Лоринкову приходит в голову остроумная догадка, а что, если и у людей так, и стоит может быть написать об этом забавный фантастический роман с уклоном в пост-модернизм? Он спешит записать эту мысль, сопроводив ее язвительным «ха-ха». Как было бы смешно, думает Лоринков, покачиваясь на табуретке: вот, предположим, мой прадед сбил американского летчика, который ухаживал за бабушкой мужа моей одной из моих герл-френд, уехавшей с родителями в Америку, а ее муж — партнер отца работодателя одного из приятелей моей жены. Ну и сплетения, думает Лоринков. Такое только в книгах бывает, думает Лоринков, потирая глаза, которые почему-то печет третий день, хотя почему «почему-то», тут, как раз, все вполне понятно. Глаша плохо спит.
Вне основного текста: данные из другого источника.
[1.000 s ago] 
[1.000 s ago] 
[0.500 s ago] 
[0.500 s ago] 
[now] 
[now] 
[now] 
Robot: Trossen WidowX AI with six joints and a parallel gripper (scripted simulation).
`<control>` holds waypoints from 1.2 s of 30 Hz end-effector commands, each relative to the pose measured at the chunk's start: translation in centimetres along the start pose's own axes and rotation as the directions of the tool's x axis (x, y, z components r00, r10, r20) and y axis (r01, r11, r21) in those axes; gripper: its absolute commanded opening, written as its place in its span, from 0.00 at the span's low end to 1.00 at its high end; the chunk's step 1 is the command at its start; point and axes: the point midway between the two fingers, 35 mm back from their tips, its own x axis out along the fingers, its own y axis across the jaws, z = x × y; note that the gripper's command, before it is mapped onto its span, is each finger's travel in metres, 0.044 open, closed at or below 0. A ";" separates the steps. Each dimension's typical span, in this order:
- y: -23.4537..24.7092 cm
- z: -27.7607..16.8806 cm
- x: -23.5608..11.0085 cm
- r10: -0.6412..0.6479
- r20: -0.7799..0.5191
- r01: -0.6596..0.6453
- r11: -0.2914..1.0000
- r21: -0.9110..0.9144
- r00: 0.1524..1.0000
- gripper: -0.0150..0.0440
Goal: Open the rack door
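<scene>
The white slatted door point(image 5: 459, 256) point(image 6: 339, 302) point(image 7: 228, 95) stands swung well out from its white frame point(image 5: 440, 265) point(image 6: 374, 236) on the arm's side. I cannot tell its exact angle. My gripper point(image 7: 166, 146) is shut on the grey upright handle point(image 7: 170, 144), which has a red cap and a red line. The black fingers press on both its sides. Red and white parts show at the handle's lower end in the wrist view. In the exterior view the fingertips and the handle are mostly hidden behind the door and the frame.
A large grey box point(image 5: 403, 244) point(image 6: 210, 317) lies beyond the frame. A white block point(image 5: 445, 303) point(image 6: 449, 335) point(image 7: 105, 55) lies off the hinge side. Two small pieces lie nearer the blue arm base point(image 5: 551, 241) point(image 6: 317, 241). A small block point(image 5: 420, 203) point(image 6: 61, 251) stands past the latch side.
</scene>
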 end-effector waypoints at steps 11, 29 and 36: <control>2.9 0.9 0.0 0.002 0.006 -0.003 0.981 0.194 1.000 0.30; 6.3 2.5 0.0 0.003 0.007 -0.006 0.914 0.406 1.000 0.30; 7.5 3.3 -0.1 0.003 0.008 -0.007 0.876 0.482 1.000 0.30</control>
Котовского, пойманного в лесу за Вадул-луй-Водами, везут в Кишинев, чтобы там предать честному суду, Григорий лежит в повозке, и над нею поднимается клубами жирная, горячая пыль, потому что дождь в крае последний раз был только в вечер его поимки. Толпы безмолвствуют. Когда полиция с пленником проезжает через населенный пункт, на дорогу выходят крестьяне, — поглазеть на Котовского, — но ни радости, ни печали он в их глазах не видит. Хорошо, родителей нет. Отец Григория, не вынесший судьбы сына, умирает от удара в благословенном 1915 году, а мать ушла за отцом спустя каких-то два месяца, вот пример голубиной любви, думает Григорий, так и не обзаведшийся женщиной. И никогда не обзаведусь. Котовский думает об этом без горечи, прилаживая свое исхудавшее тело к твердому дну телеги, на которое господа полицейские даже шинель худую не удосужились бросить. Злятся, понятно. Иногда Григорий умудряется закинуть связанные за запястьях руки за голову, и тогда ему кажется, что постель его — вся Земля, и он долго глядит в небо, пока не прибывают на место очередной ночевки. А ведь рядом. Но едут долго, почти с неделю, поскольку власти распорядились продемонстрировать как можно большему количеству бессарабских обывателей и крестьянству, что наказание и поимка смутьянов неотвратимы. Они и неотвратимы. Это понятно даже Григорию Котовскому, который иногда все же начинает мечтать: ну, а вдруг случится какая-нибудь грандиозная катастрофа, скажем, землетрясение страшное или потоп невиданной силы, ну, или революция какая-то? Стыдит себя. Прямо мальчишка. Как было мне четырнадцать лет в день ухода из дома, так и осталось, честно признается себе Григорий — врать не перед кем, и сегодня ему не хочется обманывать даже себя. Песня твоя спета, Григорий, хоть она и была долга, как молдавская протяжная «Миорица», в которой пастух-молдаванин жалуется своей овечке на то, что жестоко убили его двое других пастухов. Повесят скоро. Об этом думает Григорий, когда, приподнявшись на локтях, видит впереди большой тракт, к которому сворачивала их узкая сельская дорога, большой и широкий — если бы Григорий дожил до ста лет, он бы увидел еще, как по этому тракту, покрытому асфальтом, едут троллейбусы и автомобили, потому что повозка с Котовским въезжает на начало главной улицы Кишинева.
Григорий ложится в телегу, принуждаемый к тому окриками полицейских сопровождения, и закрывает глаза. Тень бежит по лицу. Это облако, спешащее совсем в другую сторону, ласково мимоходом прикрывает его от Солнца, но длится это секунды, и у Григорий возникает иллюзия, будто кто-то погладил его глаза. Вспоминает путь. Зеленые и жирные заросли у Днестра, крутые холмы под Бендерами, и безрадостная степь за ними, а после подъем и дорога через холмы по пыльной, — как испокон веку в Бессарабии было, — дороге, зато по обеим сторонам ее уже растут леса, высаженные по приказу царского сатрапа Муравьева сто лет назад. Родина, понимает Котовский, это моя родина, других мест я не знал, а если когда и бывал — а бывал он в Турции и Румынии, под Одессой и в России, — никогда не любил их и никогда и нигде ему не было так удобно, как тут, но дальше мысли Котовского перебивают восторженные и испуганные крики публики. Кишинев начался.